Work to be completed =
Word for word, set down every line of the entries below from the line with "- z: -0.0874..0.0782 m" to the line with "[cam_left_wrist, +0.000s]", including both, and no other line.

*** Input ***

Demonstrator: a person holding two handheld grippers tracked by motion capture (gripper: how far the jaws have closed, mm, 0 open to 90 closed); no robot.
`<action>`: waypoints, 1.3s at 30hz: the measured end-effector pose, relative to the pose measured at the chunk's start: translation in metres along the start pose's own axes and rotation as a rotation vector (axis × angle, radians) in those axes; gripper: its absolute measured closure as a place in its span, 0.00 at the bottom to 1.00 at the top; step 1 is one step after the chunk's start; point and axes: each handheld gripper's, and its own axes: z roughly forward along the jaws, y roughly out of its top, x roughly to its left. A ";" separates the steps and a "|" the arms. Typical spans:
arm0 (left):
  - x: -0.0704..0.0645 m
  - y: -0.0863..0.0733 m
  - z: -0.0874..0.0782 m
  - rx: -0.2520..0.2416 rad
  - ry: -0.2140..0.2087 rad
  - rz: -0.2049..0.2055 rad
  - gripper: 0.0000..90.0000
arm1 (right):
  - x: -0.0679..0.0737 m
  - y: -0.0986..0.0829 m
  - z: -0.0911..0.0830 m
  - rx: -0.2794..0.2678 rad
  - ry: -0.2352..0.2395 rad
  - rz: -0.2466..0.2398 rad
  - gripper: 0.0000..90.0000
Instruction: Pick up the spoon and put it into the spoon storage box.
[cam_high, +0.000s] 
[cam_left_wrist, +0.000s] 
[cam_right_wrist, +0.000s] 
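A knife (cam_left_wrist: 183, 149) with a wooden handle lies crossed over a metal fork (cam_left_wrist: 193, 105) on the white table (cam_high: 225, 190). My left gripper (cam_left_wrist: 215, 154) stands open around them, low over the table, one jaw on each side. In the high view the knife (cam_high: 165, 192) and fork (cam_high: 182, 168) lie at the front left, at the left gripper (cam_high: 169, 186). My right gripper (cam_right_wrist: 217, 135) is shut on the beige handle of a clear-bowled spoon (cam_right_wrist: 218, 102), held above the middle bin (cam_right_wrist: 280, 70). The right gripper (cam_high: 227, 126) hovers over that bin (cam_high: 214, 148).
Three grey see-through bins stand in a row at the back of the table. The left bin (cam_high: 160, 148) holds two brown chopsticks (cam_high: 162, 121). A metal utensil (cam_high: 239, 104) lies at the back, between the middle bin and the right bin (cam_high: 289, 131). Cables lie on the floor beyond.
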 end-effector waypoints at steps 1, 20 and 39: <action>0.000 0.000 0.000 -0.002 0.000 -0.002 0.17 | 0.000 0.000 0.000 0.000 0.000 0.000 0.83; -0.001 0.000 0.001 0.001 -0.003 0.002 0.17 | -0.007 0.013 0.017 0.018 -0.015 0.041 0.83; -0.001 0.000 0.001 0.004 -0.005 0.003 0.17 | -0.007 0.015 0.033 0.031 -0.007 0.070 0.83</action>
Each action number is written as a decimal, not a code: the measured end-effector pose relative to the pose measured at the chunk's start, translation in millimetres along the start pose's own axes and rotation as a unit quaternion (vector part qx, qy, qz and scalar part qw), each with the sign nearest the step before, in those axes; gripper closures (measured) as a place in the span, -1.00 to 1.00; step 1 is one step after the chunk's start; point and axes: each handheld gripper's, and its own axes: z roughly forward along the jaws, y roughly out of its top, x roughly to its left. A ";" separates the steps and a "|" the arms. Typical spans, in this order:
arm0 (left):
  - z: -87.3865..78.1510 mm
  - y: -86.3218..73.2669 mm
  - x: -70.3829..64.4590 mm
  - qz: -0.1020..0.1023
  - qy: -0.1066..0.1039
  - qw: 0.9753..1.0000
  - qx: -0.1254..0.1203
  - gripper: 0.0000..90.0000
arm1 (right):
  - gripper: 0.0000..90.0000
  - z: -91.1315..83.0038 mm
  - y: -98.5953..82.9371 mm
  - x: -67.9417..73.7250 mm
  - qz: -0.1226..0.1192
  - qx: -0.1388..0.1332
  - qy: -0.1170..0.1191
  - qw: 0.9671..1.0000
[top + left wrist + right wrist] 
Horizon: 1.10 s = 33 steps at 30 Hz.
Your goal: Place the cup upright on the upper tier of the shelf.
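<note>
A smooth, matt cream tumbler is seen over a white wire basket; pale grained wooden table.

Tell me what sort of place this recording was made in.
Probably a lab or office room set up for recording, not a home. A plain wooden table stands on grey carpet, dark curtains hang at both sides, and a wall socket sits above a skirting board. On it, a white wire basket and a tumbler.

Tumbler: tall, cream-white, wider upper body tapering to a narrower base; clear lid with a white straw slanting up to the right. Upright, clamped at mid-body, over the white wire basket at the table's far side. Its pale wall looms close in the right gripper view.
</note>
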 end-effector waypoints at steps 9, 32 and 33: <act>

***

Response box =
  - z: -0.0874..0.0782 m
  - rx: -0.2520..0.2416 rad
  - ry: -0.2140..0.2087 rad
  - rz: -0.2049..0.2055 rad
  - gripper: 0.0000..90.0000
arm1 (right):
  - x: -0.0679..0.0737 m
  - y: -0.0986..0.0829 m
  - z: -0.0911..0.0830 m
  - rx: -0.2794..0.2678 rad
  - ry: -0.2352..0.2395 rad
  - rz: -0.2466..0.2398 rad
  - gripper: 0.0000..90.0000
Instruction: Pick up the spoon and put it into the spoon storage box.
[cam_high, +0.000s] 
[cam_left_wrist, +0.000s] 

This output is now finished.